- Born: Amy Carole Turner
- Education: Cornell University University at Buffalo
- Scientific career
- Workplaces: Johns Hopkins University Cornell University
- Thesis: Parametric nonlinear optics in silicon waveguides : applications and optimization (2009)
- Website: Integrated Photonics Laboratory

= Amy C. Foster =

American engineer

Amy Carole Foster (née Turner) is an American engineer who is an associate professor in the Department of Electrical and Computer Engineering at Johns Hopkins University. Her work considers nonlinear optics and silicon-based photonic devices.

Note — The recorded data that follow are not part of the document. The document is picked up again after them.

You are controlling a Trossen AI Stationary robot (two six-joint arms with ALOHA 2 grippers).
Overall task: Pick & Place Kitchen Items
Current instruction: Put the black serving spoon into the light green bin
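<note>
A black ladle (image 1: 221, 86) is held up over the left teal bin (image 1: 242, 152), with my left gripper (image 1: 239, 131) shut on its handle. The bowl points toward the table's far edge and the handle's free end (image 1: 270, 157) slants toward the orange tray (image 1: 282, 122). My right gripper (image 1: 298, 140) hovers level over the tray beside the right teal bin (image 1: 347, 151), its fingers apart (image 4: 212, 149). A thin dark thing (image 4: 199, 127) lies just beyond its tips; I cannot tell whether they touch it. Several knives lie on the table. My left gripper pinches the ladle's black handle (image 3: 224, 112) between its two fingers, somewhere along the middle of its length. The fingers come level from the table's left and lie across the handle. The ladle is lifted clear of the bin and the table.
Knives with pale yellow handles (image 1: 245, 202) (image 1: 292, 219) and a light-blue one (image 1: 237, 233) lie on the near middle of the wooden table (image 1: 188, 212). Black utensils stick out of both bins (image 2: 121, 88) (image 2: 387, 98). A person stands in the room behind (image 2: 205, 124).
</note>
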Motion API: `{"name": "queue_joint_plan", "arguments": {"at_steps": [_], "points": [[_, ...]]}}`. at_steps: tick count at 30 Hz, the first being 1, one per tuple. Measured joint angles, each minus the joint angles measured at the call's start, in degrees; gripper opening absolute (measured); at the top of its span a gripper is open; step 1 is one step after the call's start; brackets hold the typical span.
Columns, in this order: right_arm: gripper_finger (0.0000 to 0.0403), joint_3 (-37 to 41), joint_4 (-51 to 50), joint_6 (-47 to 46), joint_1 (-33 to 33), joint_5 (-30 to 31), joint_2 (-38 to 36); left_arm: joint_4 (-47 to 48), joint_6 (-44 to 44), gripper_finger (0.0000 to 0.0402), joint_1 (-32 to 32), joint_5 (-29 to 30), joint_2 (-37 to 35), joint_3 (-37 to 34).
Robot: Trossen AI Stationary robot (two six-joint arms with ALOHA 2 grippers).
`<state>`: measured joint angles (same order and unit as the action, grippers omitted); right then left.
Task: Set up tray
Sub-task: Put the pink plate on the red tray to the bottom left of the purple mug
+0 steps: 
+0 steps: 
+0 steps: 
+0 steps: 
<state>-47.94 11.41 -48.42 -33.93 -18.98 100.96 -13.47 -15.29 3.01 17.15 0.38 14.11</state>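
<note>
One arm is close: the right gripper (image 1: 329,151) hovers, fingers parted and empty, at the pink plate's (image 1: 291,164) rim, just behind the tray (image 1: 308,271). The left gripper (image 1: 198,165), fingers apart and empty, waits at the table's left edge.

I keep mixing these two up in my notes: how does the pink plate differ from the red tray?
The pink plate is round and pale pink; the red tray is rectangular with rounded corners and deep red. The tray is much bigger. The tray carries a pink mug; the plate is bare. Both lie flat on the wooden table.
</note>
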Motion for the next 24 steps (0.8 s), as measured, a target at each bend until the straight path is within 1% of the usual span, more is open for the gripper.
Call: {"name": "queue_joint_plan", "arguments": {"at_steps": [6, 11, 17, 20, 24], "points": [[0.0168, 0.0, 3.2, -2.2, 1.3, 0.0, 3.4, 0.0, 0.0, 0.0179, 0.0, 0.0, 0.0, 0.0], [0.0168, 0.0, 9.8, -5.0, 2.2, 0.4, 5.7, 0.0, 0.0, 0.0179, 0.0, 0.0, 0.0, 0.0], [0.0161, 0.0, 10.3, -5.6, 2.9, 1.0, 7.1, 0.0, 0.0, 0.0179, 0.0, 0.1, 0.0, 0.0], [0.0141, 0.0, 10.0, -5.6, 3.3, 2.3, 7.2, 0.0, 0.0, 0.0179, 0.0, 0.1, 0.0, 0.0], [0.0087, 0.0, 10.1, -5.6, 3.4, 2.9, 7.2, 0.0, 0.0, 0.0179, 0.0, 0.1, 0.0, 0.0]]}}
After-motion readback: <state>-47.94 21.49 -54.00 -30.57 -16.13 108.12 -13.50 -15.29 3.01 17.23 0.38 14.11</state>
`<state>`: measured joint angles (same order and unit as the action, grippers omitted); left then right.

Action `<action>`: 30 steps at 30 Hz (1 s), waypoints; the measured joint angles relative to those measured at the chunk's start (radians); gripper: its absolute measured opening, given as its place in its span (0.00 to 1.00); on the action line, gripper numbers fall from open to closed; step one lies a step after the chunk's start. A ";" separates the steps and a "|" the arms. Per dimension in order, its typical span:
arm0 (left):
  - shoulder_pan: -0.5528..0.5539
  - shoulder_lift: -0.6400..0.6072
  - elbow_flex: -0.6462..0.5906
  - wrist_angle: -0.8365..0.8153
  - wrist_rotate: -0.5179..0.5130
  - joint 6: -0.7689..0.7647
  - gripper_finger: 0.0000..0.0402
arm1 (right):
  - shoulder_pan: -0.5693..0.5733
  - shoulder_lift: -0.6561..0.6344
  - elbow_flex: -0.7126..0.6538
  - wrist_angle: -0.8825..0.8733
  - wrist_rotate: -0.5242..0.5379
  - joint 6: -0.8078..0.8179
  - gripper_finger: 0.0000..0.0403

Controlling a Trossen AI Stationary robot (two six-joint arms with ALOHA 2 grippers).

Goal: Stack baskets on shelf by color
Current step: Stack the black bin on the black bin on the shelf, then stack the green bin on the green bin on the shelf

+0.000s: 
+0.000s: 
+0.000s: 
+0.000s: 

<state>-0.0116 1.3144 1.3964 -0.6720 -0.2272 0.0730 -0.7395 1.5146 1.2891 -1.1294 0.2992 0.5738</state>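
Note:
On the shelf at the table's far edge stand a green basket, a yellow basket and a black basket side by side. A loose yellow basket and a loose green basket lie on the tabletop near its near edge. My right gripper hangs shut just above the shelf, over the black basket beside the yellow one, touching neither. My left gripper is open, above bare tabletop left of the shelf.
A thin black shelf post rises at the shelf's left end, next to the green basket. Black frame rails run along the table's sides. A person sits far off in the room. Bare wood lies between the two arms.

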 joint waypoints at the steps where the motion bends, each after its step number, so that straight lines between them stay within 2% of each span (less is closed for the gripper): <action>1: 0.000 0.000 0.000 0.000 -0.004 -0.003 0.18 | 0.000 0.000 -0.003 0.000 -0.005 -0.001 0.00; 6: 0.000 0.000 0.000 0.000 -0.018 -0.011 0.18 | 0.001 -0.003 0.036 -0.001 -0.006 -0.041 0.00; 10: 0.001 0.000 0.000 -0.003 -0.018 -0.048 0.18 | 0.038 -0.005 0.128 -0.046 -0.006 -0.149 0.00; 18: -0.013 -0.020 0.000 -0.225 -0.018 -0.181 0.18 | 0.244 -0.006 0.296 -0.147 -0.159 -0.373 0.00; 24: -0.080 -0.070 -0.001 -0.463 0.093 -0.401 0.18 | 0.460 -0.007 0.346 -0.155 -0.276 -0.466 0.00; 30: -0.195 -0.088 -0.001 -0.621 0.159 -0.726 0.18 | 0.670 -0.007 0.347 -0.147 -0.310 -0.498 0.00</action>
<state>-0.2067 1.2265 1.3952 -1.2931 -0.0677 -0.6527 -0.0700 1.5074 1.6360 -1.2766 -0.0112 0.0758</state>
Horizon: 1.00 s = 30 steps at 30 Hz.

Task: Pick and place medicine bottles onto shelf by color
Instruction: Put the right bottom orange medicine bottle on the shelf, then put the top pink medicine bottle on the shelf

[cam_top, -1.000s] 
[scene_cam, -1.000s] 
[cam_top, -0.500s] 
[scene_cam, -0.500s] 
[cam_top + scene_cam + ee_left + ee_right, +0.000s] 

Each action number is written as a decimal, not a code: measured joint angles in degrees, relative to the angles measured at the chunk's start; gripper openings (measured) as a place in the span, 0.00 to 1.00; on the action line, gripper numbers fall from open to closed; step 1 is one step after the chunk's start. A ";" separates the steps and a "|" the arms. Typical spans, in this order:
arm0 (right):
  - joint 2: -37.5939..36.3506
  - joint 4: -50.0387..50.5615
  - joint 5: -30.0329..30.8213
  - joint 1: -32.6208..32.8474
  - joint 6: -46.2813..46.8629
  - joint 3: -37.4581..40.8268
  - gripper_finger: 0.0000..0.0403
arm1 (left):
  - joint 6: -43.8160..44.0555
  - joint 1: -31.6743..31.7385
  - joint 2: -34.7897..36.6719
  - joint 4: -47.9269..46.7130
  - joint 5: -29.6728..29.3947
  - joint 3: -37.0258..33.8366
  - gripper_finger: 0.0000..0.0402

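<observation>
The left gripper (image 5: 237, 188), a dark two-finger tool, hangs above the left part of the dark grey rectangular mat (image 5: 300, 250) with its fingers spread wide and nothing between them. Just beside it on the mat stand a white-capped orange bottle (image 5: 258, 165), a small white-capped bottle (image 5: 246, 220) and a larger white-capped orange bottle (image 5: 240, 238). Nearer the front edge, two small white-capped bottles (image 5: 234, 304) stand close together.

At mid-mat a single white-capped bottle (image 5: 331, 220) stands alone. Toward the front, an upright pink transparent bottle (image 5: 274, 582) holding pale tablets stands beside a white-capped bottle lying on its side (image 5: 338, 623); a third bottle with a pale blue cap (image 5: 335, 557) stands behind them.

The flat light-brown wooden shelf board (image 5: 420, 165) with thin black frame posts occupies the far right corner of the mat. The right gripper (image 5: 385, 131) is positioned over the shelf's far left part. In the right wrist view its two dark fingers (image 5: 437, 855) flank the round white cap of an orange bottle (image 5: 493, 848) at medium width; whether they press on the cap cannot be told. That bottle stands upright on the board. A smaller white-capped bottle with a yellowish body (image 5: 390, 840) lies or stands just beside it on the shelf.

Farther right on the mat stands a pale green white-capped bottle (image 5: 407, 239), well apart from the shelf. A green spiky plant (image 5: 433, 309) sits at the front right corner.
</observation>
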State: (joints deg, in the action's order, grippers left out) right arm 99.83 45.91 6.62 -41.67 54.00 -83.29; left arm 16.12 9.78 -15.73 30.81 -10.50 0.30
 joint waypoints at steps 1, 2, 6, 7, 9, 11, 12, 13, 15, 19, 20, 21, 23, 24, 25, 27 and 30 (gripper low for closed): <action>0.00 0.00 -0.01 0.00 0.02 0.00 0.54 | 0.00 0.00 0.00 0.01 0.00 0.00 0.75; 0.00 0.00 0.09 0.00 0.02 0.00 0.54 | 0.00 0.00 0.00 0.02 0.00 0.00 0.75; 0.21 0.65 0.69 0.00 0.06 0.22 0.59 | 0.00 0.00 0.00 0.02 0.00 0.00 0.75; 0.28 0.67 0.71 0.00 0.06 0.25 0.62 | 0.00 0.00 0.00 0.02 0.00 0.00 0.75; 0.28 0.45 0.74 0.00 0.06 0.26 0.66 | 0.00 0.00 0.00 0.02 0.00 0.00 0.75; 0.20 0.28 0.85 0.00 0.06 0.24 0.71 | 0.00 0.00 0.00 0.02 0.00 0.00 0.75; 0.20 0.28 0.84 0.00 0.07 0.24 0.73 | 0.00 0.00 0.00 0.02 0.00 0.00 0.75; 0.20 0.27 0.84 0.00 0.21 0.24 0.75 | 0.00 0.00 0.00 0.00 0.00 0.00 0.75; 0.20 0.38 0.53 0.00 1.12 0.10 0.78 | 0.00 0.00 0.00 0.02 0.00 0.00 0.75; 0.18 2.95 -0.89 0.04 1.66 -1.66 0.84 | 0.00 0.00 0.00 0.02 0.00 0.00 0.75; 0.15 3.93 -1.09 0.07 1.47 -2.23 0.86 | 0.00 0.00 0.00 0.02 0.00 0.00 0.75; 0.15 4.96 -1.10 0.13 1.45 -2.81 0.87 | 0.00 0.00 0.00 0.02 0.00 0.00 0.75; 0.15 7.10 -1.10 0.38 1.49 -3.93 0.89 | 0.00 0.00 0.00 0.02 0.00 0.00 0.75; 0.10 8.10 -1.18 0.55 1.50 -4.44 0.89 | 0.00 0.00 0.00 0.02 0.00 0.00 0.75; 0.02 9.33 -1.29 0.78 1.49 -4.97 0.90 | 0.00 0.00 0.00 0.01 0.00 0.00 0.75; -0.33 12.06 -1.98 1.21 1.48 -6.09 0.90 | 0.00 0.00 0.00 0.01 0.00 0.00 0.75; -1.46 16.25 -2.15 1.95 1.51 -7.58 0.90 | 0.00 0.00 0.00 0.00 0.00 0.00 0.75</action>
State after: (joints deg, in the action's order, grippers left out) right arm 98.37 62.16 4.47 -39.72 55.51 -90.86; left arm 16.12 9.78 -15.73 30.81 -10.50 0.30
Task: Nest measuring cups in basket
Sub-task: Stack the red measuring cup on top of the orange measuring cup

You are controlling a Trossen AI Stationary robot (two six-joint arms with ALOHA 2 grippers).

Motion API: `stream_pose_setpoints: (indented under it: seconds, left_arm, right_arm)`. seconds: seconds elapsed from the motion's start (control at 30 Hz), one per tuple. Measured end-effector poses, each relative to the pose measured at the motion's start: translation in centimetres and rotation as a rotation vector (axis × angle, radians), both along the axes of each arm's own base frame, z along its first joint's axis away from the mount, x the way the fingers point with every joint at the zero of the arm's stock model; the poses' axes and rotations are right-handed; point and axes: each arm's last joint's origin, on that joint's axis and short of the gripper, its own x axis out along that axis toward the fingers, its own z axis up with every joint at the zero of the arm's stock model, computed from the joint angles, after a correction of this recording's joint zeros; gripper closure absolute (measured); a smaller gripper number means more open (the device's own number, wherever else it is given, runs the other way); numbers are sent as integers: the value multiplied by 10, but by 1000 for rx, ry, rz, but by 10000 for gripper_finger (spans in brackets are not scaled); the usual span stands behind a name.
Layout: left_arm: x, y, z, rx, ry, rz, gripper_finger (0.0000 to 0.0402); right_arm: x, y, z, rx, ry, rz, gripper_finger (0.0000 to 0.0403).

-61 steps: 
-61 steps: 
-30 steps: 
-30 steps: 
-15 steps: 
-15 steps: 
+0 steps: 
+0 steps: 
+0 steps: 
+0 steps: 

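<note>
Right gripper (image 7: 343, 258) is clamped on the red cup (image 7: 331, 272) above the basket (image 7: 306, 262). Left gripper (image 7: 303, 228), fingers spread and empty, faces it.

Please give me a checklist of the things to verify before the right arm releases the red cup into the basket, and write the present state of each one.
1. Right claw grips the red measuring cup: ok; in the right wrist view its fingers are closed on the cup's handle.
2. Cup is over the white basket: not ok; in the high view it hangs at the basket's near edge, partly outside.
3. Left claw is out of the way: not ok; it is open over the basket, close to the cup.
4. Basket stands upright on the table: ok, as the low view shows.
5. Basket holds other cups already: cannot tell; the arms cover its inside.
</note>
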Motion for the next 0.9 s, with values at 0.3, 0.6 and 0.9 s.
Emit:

== Early life and education ==
Foster studied electrical engineering at the University at Buffalo. She moved to Cornell University for her graduate studies, where she worked with Michal Lipson. Her doctoral research looked at nonlinear optics in silicon waveguides. After earning her doctorate, Foster worked as a postdoctoral fellow at Cornell University.

== Research and career ==
In 2010, Foster joined the faculty at Johns Hopkins University. Her research considers the development of silicon-based photonic devices for new technologies. For the encryption of data, Foster developed a nonlinear photonic crystalline disk with input and output waveguides. This device configuration allows for the reproducible scrambling of signals, which creates specific keys for various information inputs. She has received funding from numerous organizations including the Intelligience Advanced Research Projects Activity (IARPA), the National Science Foundation (NSF), Applied Physics Laboratory (APL), and the Defense Advanced Research Projects Agency (DARPA).

Such devices are almost impossible to clone, and reliably generate a large number of keys for the secure transmission of data. Foster has served as an Associate Editor of Optics Express since 2016 and was appointed The Optical Society Siegman International Summer School lecturer in 2018.